We move on through thorny issues of professional upgrading, jealousy and gossiping (remember, every woman is another man's what? wife), awareness of HIV I but things start to fall apart. Ruth seems to be losing interest and has abandoned her translation duties. She lolls in her chair, shouting a perfunctory "Next!" when each speaker finishes and is busy ticking things off on her list.

Little groups are engrossed in their own conversations and nobody pays much attention to Phebe's earnest advice on conserving your salary. Trays of biscuits and popcorn are circulating with plastic cups of soft drinks, but I soon have a suspicion that some of the women are on something stronger than Coco Pina.

Aretha is by this time draped over a chair, wig askew and eyes rolling.
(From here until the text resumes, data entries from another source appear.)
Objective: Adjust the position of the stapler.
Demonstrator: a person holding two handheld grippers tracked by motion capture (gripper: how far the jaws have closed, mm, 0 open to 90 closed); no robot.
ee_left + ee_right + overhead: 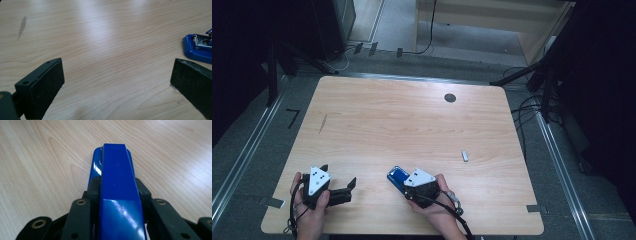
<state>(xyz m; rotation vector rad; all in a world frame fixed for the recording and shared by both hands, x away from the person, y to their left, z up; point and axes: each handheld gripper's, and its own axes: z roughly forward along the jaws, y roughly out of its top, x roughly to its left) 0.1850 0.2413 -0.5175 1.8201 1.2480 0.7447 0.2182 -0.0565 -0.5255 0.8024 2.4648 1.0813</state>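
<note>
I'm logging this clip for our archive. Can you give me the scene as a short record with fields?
surface: wooden table
left tongs: open, nothing between them, low over the table
right tongs: shut on the blue stapler
stapler position: near front edge, pointing away from the person
other item: small white object lying to the right
mark: dark round hole near far edge

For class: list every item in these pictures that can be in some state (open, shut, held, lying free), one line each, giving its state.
Blue stapler: gripped from both sides by the right gripper, top arm down, front end over the table.
Right gripper: shut on the blue stapler.
Left gripper: open, jaws wide apart, nothing between them.
Small white object: lying free on the table, apart from both grippers.
Table: wooden, with a dark round grommet near its far edge.
</note>
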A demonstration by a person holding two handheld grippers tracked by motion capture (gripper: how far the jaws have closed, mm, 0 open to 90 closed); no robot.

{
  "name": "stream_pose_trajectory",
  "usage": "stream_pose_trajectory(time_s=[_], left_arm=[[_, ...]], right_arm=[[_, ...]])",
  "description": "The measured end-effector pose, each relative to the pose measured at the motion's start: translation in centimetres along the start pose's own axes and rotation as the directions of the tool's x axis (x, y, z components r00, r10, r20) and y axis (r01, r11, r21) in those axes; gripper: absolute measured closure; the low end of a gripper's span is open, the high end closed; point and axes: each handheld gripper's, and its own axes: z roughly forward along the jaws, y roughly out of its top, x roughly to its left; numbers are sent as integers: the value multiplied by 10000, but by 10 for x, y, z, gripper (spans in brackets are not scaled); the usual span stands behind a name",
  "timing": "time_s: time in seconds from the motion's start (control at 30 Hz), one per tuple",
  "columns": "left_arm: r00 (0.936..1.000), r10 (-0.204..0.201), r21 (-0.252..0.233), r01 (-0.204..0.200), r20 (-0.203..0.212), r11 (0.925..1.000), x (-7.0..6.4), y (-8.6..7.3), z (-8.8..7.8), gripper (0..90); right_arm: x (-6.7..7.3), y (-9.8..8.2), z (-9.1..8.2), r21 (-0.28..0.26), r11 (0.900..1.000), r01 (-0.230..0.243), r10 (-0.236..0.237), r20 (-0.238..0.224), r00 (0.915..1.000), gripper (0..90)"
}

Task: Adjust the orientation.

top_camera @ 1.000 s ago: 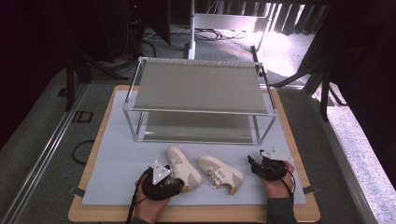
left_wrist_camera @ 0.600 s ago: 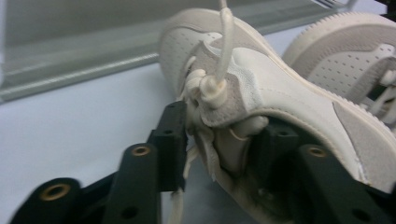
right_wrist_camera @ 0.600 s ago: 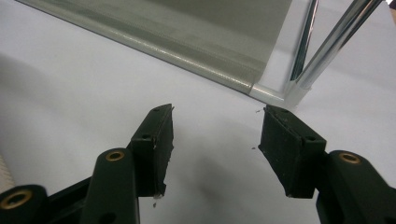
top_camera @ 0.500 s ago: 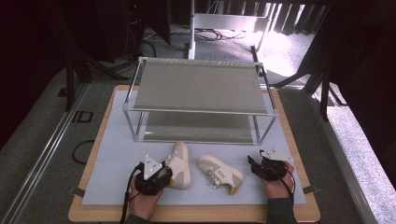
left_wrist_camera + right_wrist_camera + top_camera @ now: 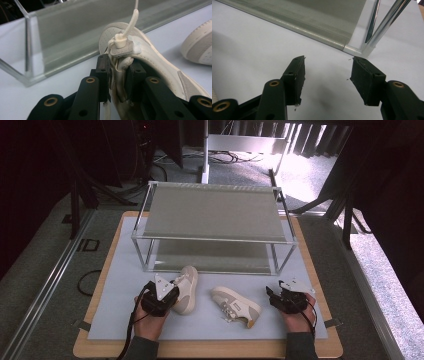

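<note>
While the left tool (image 5: 117, 75) has just clamped onto the tongue and laces of the left sneaker (image 5: 186, 290) in front of the two-tier rack (image 5: 215, 240), the right tool (image 5: 327, 80) rests released beside the other sneaker (image 5: 236, 306) on the surface (image 5: 115, 285); both shoes remain unshelved.

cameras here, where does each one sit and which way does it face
High view: above the person's side, facing forward and down on the table, rack and both shoes; both hands and grippers show.
Left gripper view: rides the left gripper, looking along jaws clamped on the left shoe, rack beyond.
Right gripper view: rides the right gripper, open over bare mat, facing the rack's corner post.
Shared: all show the rack.
</note>
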Motion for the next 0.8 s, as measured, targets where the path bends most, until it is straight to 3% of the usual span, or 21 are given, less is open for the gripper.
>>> stream_pose_trajectory(time_s=[0.17, 0.2, 0.3, 0.57, 0.8], left_arm=[[9998, 216, 155, -215, -46, 9996, 0, 1, 0, 741], [9996, 232, 207, -236, 165, 9995, 2, 0, 1, 730], [9989, -132, 162, 124, 443, 9998, 5, -1, 2, 706], [9940, -616, 77, 611, 903, 9981, 9, -3, 3, 646], [9832, -1082, 66, 1084, 1468, 9941, 11, -7, 3, 580]], right_arm=[[0, 0, 0, -1, 10000, 30, -30, -27, 10000, 442], [1, 0, 0, -18, 10000, 49, -49, -26, 10000, 442], [0, 1, 0, -40, 10000, 36, -36, -12, 10000, 442], [-1, 1, 1, -26, 10000, 21, -21, -1, 10000, 442], [0, 1, 0, -54, 10000, 12, -12, -27, 10000, 442]])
Lincy is sprawled, giggling, across the lap of Mayi, her dress gaping, and DJ Victoria is under pressure to switch the music on more and more often to let the ladies "shake their bodies".

Several women have removed their tops and bras and are keenly examining their own and each other's breasts after a no doubt useful discussion on self-examining. The electricity keeps cutting out, the decorative condoms bob wildly by candlelight and the crocheting continues. But at certain key words - husband, wife, special - the women respond as one, with great shouts, singing and jumping to their feet to dance with each other.

These women, all experienced, qualified teachers with this additional professional qualification, are the face of the new, meritocratic Malawi, where men and women can in theory meet as equals in the workplace.

I am surprised to see them embracing their domestic role with such pride; something somewhere must give. How can they be fragrant sex goddesses, responding to the whims of infantile and helpless husbands, while simultaneously holding down demanding, full-time jobs?

The evening ends at about 2.30am after some sound advice about choosing a partner. I learn that the most important issues to consider are age, personality and tribe and not to be seduced by good looks for, as we all know, there are some men who are handsome but their behaviour is not good.

We are invited to give some closing words. It wouldn't really matter what we say by this time but we are applauded raucously and rapturously, and as I stagger out of the executive hostel, my head reeling, I can hear the singing and stamping continuing.

The next night, at the graduation party, I meet the women again on the dance floor. They are dancing with their fellow male students, but what a difference: eyes cast demurely down, feet and bodies barely moving.

I spot Ruth and move over to her. I catch her eye and mouth to her "Articulation?" She twitches her hips with just a hint of last night's abandon and then doubles up laughing.

Elspeth Mackay is working through Voluntary Services Overseas as a primary teacher trainer at one of Malawi's six teacher training colleges.